A Raku module enabling the use of fuzzy tokens in regexen and grammars:
use Regex::FuzzyToken;
my @fruits = <apple banana mango orange kiwi>;
"My favorite fruit is a bnana" ~~ /My favorite fruit is a <fuzzy: @fruits>/;
say $<fuzzy>.fuzz; # bnana
say $<fuzzy>.Str; # banana
Support for more flexible capturing options is forthcoming. The signature for the fuzzy token are the following:
fuzzy(*@words,
:$i = False,
:$m = False,
:$ws = True,
:$q = 33,
:$capture = (@words.tail ~~ Regex
?? @words.tail
!! /\w+/ )
)
Basically, you should provide a list of strings to be the “goal” words you want to find,
but will accept if they're slightly misspelled. The i
, m
, and ws
options mimic
the regex matching behavior, and will make comparisons ignore differences in case (i),
marks (m) or white space (ws). The q
option is the minimum Q-gram score desired to
allow for a match. The default of 33 is fine for most cases, but through testing you
may find it necessary to increase or decrease the sensitivity (100 = only match exact,
0 = match everything).
The final option of :$capture allows you to specify the capture regex to use. By
default it will only capture a sequence of word characters, but that will cause
problems if you need it to match spaces/apostrophes.
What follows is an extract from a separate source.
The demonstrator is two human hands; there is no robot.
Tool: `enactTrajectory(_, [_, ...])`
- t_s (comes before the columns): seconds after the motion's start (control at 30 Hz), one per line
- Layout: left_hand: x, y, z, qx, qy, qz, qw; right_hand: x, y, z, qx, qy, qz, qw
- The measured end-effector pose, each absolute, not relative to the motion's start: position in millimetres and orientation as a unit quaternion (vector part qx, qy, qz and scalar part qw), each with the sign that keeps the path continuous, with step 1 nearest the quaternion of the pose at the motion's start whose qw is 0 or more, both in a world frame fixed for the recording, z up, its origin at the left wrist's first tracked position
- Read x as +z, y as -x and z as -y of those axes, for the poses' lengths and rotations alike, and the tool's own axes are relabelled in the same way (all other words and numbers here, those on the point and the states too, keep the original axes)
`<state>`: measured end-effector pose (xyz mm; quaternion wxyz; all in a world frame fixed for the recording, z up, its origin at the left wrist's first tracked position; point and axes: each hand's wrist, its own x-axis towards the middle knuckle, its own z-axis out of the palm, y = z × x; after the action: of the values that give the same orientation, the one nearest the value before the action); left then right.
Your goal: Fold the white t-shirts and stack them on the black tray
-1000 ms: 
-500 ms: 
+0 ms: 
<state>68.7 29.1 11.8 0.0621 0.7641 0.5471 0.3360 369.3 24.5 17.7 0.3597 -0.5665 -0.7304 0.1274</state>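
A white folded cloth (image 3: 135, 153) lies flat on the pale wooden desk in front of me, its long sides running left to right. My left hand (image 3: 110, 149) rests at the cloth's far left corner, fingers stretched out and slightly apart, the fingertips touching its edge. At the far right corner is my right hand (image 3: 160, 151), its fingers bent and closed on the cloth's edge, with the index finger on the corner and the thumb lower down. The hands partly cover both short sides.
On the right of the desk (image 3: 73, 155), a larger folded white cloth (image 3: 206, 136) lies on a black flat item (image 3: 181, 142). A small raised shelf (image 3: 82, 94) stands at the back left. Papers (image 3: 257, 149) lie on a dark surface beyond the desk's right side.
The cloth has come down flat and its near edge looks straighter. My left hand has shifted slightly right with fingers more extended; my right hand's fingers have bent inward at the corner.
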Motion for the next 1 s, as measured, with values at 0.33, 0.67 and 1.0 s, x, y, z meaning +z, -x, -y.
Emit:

While you can make things
explicit with :capture(/foo/)
, the signature was designed to allow you to
specify the final item as the capture regex, and so the following are equivalent:
<fuzzy: @foo, /bar/>
<fuzzy: @foo, :capture(/bar/)>
It could be interesting to allow for a more complex capture, for example, that
matches only as many characters as it needs using .match($capture, :exhaustive)
on a
substring from the current .pos
. That would require some tuning of the Q gram algorithm
and in many cases could take exponentially more time, but would be more accurate / usable.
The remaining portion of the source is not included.